■ **TASK DESCRIPTION**: When you reach the listing below, copy each line exactly.

[Opening GIVEN INFORMATION section]

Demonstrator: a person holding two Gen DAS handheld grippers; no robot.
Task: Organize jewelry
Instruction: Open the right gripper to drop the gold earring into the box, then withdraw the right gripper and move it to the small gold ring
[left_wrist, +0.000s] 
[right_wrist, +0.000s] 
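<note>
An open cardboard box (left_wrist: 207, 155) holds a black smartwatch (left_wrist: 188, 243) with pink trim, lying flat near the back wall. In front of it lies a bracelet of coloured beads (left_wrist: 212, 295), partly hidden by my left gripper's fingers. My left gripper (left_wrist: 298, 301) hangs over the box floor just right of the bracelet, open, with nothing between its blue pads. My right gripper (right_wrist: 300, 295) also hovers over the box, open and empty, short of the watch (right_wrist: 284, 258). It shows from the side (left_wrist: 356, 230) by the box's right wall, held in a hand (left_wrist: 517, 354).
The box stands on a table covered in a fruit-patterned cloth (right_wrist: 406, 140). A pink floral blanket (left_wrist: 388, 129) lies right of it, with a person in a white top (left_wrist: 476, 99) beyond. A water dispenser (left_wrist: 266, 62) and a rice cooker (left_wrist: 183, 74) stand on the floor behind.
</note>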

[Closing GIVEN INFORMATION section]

■ **ANSWER SECTION**:
Demonstrator: a person holding two Gen DAS handheld grippers; no robot.
Task: Organize jewelry
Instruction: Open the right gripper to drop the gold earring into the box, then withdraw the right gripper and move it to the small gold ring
[left_wrist, +0.000s] 
[right_wrist, +0.000s] 
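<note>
An open cardboard box (left_wrist: 207, 155) holds a black smartwatch (left_wrist: 188, 243) with pink trim, lying flat near the back wall. In front of it lies a bracelet of coloured beads (left_wrist: 212, 295), partly hidden by my left gripper's fingers. My left gripper (left_wrist: 298, 301) hangs over the box floor just right of the bracelet, open, with nothing between its blue pads. My right gripper (right_wrist: 300, 295) also hovers over the box, open and empty, short of the watch (right_wrist: 284, 258). It shows from the side (left_wrist: 356, 230) by the box's right wall, held in a hand (left_wrist: 517, 354).
The box stands on a table covered in a fruit-patterned cloth (right_wrist: 406, 140). A pink floral blanket (left_wrist: 388, 129) lies right of it, with a person in a white top (left_wrist: 476, 99) beyond. A water dispenser (left_wrist: 266, 62) and a rice cooker (left_wrist: 183, 74) stand on the floor behind.
</note>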

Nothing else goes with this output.